▶ _Extracted entries_
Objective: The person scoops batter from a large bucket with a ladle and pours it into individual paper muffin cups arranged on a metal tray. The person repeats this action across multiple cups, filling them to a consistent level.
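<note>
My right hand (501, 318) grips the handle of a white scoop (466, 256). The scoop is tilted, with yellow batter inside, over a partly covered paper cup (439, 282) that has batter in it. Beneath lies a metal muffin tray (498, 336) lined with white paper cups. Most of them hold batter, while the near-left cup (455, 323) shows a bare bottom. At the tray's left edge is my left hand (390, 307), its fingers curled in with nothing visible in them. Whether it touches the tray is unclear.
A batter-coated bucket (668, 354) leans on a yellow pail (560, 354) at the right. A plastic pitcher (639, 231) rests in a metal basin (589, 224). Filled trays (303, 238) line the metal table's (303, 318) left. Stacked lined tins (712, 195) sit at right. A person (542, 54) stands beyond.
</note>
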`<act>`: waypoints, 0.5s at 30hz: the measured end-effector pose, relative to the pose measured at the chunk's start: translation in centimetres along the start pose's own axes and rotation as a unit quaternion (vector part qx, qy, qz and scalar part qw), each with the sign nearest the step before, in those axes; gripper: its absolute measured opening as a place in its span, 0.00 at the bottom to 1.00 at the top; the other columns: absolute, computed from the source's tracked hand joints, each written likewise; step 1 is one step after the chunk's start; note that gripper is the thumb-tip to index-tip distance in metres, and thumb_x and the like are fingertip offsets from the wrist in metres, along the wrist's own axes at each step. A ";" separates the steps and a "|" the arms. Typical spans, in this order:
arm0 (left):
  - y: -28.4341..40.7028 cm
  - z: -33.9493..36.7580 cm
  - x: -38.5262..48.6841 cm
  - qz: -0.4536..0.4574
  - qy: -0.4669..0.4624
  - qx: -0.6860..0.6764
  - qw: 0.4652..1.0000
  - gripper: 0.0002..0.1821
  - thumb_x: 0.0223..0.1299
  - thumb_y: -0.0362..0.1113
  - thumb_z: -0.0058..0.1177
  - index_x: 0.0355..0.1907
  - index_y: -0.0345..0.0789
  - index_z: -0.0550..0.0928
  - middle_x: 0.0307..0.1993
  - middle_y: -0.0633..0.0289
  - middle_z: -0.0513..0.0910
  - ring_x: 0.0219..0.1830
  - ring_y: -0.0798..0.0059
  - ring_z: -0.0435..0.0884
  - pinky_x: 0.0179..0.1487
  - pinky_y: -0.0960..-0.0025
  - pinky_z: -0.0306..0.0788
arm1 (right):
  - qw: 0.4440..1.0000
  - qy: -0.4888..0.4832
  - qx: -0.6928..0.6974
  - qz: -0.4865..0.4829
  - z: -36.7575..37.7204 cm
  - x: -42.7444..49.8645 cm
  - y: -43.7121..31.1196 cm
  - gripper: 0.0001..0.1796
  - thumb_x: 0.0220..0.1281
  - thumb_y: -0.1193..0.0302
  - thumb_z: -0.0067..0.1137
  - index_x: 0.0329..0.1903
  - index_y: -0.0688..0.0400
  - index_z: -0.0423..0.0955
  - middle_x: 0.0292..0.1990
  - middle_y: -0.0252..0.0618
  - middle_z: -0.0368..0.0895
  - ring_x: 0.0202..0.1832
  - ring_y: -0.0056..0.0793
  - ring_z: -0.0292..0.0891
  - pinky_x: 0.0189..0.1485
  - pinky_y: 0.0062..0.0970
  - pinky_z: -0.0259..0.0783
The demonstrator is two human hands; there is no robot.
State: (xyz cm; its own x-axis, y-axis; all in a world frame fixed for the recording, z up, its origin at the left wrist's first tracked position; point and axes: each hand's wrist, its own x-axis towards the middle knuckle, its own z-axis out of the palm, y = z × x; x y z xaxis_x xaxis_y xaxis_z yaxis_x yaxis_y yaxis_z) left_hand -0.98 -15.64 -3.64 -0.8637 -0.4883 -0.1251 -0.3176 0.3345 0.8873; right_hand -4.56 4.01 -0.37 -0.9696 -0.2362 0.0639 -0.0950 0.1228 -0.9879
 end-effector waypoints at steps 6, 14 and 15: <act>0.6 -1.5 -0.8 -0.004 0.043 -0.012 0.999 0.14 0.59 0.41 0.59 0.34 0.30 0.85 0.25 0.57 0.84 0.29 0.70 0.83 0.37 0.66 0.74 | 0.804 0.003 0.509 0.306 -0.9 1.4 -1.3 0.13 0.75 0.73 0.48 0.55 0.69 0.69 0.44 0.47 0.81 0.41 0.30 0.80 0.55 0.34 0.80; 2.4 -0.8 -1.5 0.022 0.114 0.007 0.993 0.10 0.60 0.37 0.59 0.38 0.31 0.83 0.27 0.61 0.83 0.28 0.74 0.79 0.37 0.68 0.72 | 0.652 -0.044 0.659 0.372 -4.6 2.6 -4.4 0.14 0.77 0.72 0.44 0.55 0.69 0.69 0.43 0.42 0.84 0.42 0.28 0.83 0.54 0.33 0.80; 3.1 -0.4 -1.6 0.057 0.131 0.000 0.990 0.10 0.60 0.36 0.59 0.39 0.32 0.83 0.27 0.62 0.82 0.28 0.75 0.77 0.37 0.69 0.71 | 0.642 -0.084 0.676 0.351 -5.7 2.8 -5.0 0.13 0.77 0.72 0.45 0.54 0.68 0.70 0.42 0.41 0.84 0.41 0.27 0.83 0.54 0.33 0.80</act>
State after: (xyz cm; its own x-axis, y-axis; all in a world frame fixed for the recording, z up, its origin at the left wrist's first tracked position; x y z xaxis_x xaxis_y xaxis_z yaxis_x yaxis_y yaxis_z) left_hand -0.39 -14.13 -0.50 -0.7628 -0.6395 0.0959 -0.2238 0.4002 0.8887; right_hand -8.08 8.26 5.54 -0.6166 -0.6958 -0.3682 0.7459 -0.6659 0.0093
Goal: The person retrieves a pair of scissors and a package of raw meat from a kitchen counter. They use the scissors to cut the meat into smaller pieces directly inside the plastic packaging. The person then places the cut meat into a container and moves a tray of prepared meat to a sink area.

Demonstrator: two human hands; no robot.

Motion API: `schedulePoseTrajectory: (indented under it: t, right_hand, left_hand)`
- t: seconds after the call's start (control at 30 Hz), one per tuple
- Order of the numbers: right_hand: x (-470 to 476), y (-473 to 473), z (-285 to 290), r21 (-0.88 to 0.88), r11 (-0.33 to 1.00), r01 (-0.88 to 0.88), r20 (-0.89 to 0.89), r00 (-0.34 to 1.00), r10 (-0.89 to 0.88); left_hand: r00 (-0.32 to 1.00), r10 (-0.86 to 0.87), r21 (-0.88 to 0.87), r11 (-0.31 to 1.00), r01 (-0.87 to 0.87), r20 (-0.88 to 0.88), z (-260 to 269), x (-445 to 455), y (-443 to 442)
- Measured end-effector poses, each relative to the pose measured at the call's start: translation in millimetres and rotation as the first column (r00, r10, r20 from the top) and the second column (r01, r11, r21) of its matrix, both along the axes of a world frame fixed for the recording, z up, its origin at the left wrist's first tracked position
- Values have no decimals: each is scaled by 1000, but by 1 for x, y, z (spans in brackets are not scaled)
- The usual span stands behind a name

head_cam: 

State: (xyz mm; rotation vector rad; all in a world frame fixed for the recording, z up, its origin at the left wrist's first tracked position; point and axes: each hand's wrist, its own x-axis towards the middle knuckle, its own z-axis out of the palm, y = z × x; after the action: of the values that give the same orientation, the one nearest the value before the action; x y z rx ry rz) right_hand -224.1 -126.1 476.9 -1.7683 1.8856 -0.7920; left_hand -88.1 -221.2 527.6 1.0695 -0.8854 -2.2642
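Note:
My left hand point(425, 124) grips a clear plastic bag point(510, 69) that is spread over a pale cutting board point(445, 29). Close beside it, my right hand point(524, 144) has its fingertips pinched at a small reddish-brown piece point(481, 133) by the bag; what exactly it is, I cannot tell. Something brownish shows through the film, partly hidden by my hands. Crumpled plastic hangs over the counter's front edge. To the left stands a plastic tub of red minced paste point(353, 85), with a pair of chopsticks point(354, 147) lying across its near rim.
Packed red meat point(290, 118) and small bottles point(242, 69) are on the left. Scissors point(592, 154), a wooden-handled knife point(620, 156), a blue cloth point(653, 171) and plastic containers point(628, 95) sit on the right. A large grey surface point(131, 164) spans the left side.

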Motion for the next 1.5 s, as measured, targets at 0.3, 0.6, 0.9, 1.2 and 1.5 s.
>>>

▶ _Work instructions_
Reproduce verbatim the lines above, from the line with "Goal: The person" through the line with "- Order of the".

▶ _Solution_
Goal: The person retrieves a pair of scissors and a package of raw meat from a kitchen counter. They use the scissors to cut the meat into smaller pieces directly inside the plastic packaging. The person then places the cut meat into a container and moves a tray of prepared meat to a sink area.

Demonstrator: two human hands; no robot.

Motion API: `schedulePoseTrajectory: (indented under it: t, right_hand, left_hand)`
- t: seconds after the call's start (control at 30 Hz), one per tuple
- Order of the numbers: right_hand: x (-470 to 476), y (-473 to 473), z (-285 to 290), r21 (-0.88 to 0.88), r11 (-0.33 to 1.00), r01 (-0.88 to 0.88), r20 (-0.89 to 0.89), r00 (-0.34 to 1.00), r10 (-0.89 to 0.88); left_hand: r00 (-0.32 to 1.00), r10 (-0.86 to 0.87), r21 (-0.88 to 0.87), r11 (-0.31 to 1.00), r01 (-0.87 to 0.87), r20 (-0.88 to 0.88), z (-260 to 269), x (-445 to 455), y (-443 to 442)

The output is now finished.